The notion of line (three-phase) tension (which is important for constituting apparent contact angles [32,33], contact angle hysteresis [32,33,34,35] and stability of Cassie wetting states [17]) is revisited. It is suggested that the line tension is built from “interaction” and “entropic” contribution, which are usually unseparated under calculation of the three-phase tension. For the estimation of the entropic input into line tension the three-phase line is approximated by a polymer chain [28,29]. This model is justified by novel experimental data indicating strong orientation effects for liquid molecules located near hydrophobic moieties [22,23,24,25,26,27]. Thus, the polymer-chain model may be successful for sessile droplets placed on hydrophobic (say, polymer) solid substrates. If the polymer-chain model is adopted for the triple (three-phase) line the entropic contribution to the line tension is crudely estimated as ${\Gamma }_{en}\cong \frac{k_{B}T}{\xi }$, where $\xi$ is the correlation length [28]. If the triple line is seen as an ideal polymer chain, the entropic input is estimated as ${\Gamma }_{en}\cong \frac{k_{B}T}{d_m}$, where $d_m$ is the diameter of the liquid molecule, representing the characteristic dimension of the “monomer” of the “polymer chain”. Simple estimations supply for the entropic input into the line tension the value of ${\Gamma }_{en}\cong 1.5\times {10}^{-11} N$, which is comparable with the reported experimental data [6,7,9,10]. We conclude that the entropic contribution into the line tension is not negligible.
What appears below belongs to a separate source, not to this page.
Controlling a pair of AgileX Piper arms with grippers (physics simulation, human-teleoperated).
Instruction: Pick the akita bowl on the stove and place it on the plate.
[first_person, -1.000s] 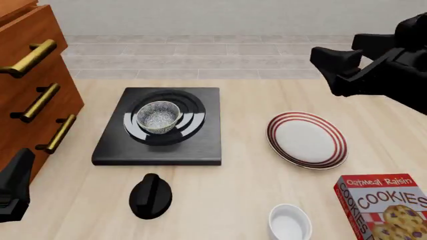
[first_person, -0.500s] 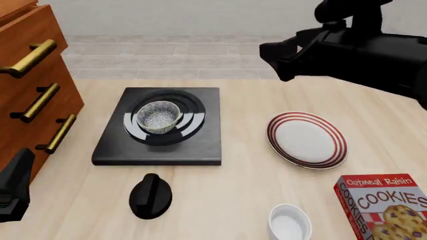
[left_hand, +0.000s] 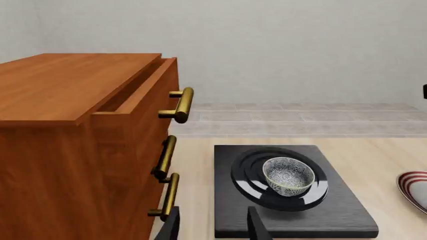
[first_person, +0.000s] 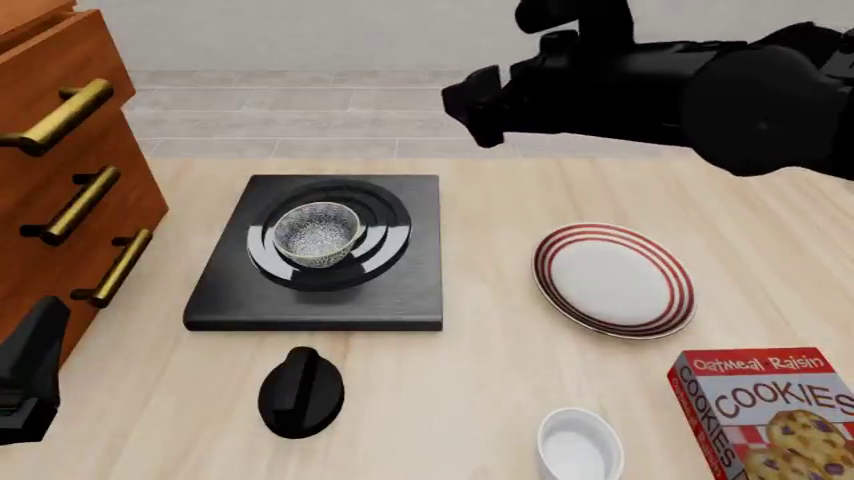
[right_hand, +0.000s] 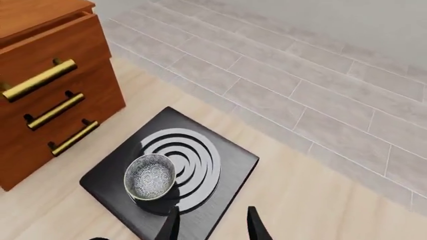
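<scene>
Surface (first_person: 467, 400): pale wood-grain top; it carries everything I work with, and its far edge meets the floor strip at 12 o'clock.
Room: grey tiled floor (first_person: 360, 110) beyond the surface, plain pale wall behind it.
Stove (first_person: 320, 262): flat black slab at about 10 o'clock from the surface's middle, glossy rings toward its far half.
Akita bowl (first_person: 318, 232): upright on the stove's rings, speckled inside showing, nothing touching it.
Plate (first_person: 613, 279): red-striped, white middle, at 3 o'clock from the stove and well apart from it.
Knob (first_person: 300, 392): black, round, at 6 o'clock from the stove, just off its near edge.
Dresser (first_person: 60, 170): wooden, brass handles, at 9 o'clock beside the stove; top drawer slightly out in my left wrist view.
Cup (first_person: 579, 446): plain white, at 6 o'clock from the plate.
Cookie box (first_person: 767, 412): red, at 5 o'clock from the plate.
My right hand (right_hand: 211, 224): high over the far edge at 1 o'clock from the stove, fingers parted, holding nothing.
My left hand (left_hand: 212, 226): low at 8 o'clock by the dresser, fingers parted, holding nothing.
</scene>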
It appears that the entropic contribution to line tension may be essential and even dominating in biological systems, such as giant lipid vesicles, where the decisive role of the entropy input in the elastic properties of biological membranes was demonstrated both experimentally [36,37] and theoretically [38]. Notice that in the case of biological membranes the line tension is not three-phase, but the liquid/liquid phases inspires the phenomenon. Evans and Rawicz stated in Reference [37] that “in recent years, it has become apparent that thin condensed-fluid membranes behave as 2D generalizations of linear flexible polymers” and demonstrated that the elastic properties of vesicles are entropy-dominated.